Am letzten Tag vor der Aufführung hieß es vor allem: proben, proben, proben. Das Orchester ging noch einmal alle Stücke durch. Die Ballett- und Hip Hop-Tänzer feilten an ihrer Performance. Und auch die jüngeren Teilnehmer übten ihre Trommel-Einlagen. Alle waren sehr gespannt, wie die Aufführung am nächsten Tag wohl werden würde.
Tag 7 - Ein gelungener Abschluss des Sommer Camps
Am Abend des siebten Tages war es so weit: Die Aufführung des Stückes „Duvaku“, was auf Albanisch „Schleier“ bedeutet, stand endlich an. Alle Camp-Teilnehmer fuhren dazu in das Theater „Lumbardhi“ im Stadtzentrum von Prizren.

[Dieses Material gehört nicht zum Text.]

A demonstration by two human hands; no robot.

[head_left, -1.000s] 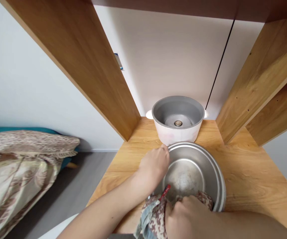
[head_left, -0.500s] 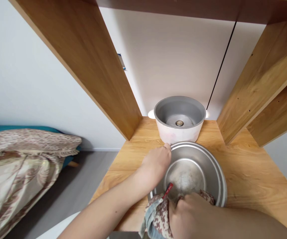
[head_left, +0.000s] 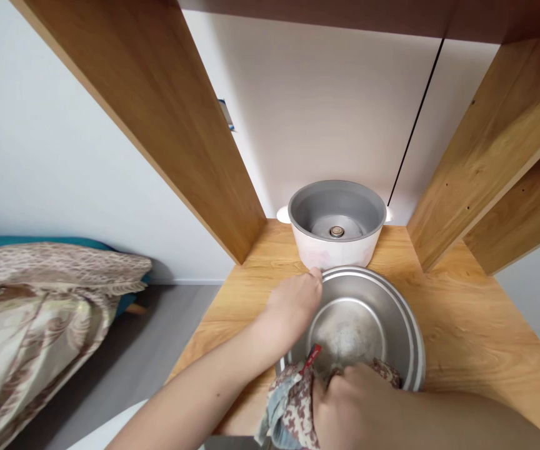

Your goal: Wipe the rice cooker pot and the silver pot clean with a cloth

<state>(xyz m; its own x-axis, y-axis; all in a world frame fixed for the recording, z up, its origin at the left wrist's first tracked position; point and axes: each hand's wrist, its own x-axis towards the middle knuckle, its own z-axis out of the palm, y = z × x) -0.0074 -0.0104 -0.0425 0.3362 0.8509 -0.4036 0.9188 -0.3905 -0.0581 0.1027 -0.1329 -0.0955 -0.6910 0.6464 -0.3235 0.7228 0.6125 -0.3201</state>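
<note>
A round metal basin stands on the wooden desk top, its inside facing up. My left hand is closed on the upper left part of its rim. Low in the basin, my right hand is closed on a patterned brown and cream cloth with a grey-blue side and a small red tag. The cloth drapes over the basin's near left rim. Right behind the basin is a white rice cooker without a lid, showing its grey hollow inside.
Wooden uprights flank the desk top on the left and right, with a shelf overhead. A black cord hangs down the back wall behind the cooker. Further left, a patterned cover lies over a teal piece of furniture.
The view has shifted very slightly. My right hand and the cloth have moved a little to the left, while my left hand keeps its place on the rim.
</note>
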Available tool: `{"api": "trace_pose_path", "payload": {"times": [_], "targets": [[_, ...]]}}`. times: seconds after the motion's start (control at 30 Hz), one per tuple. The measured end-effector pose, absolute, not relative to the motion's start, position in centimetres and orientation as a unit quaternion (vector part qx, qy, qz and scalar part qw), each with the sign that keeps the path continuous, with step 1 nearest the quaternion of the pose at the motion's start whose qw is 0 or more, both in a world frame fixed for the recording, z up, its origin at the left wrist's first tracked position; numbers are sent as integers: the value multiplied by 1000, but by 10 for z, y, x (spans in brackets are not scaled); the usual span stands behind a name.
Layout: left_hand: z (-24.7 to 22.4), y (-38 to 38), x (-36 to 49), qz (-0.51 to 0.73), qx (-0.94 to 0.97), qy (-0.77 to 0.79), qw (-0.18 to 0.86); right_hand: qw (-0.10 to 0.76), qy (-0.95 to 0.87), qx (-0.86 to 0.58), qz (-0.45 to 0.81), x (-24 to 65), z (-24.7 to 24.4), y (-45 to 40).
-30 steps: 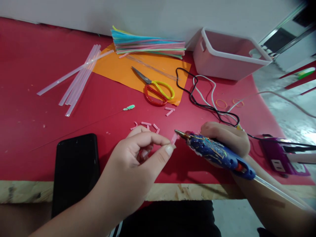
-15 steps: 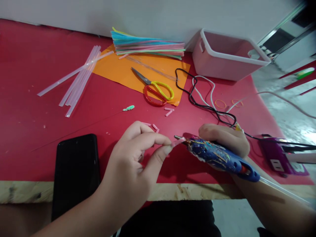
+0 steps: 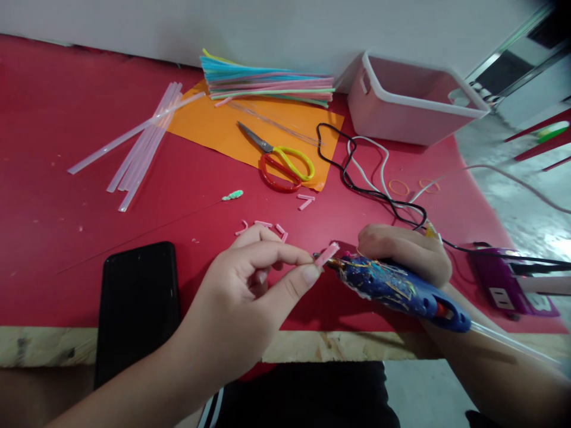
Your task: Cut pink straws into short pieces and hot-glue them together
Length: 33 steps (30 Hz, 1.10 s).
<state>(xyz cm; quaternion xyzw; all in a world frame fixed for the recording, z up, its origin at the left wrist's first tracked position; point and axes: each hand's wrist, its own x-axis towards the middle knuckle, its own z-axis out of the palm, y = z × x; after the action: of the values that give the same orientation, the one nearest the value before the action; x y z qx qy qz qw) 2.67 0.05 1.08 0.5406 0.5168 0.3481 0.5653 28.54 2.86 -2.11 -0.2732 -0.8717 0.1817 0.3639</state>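
Observation:
Between thumb and forefinger, my left hand (image 3: 254, 297) pinches a short pink pipe cleaner piece (image 3: 328, 254). My right hand (image 3: 405, 252) is wrapped round a blue glue gun (image 3: 392, 285) smeared with dried glue, a clear glue stick (image 3: 513, 343) poking from its rear. The gun's nozzle points left, right by the pink piece; whether they touch I cannot tell. Several more cut pink pieces (image 3: 263, 224) lie just beyond my left hand, two of them (image 3: 306, 202) farther out. A thin wire with a green fuzzy tip (image 3: 232, 195) rests on the red tabletop (image 3: 134, 232).
A black phone (image 3: 137, 309) overhangs the front edge at left. Clear glue sticks (image 3: 143, 142), pipe cleaners (image 3: 267, 83) and scissors (image 3: 279, 163) lie farther back, the latter on orange paper (image 3: 214, 134). At right are a pink bin (image 3: 401, 116), tangled cords (image 3: 370, 190) and a purple power strip (image 3: 508, 285).
My left hand has shifted slightly right and turned the pink piece, which now stands in front of the nozzle. The glue gun has tipped down a little in my right hand.

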Motion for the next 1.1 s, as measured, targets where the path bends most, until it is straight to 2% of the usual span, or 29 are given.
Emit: {"api": "trace_pose_path", "payload": {"times": [0.33, 1.1], "targets": [[14, 3, 27, 347, 527, 510, 584, 384, -855, -283, 203, 284, -23, 27], [14, 4, 28, 345, 518, 506, 597, 401, -852, -305, 142, 288, -23, 25]]}}
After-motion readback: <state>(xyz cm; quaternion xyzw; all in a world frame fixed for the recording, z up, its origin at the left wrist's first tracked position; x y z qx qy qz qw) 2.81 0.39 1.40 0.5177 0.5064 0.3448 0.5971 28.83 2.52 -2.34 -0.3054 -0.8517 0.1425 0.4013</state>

Viele Zuschauer kamen zur Aufführung. Das Theater war bis auf den letzten Platz belegt. Das Stück handelt von zwei Jugendlichen, die sich in einer Tanzschule kennen lernen und füreinander Gefühle entwickeln. Doch die Eltern der Protagonistin entscheiden plötzlich, dass sie einen für sie völlig fremden und älteren Mann heiraten soll. Das bringt sie natürlich vollkommen aus der Bahn. Damit gibt die Handlung wieder, was sich in Wirklichkeit tatsächlich abspielt. Das Stück endet aber mit einem Happy End: Die Freunde der Braut verhindern, dass die Eheschließung stattfinden kann.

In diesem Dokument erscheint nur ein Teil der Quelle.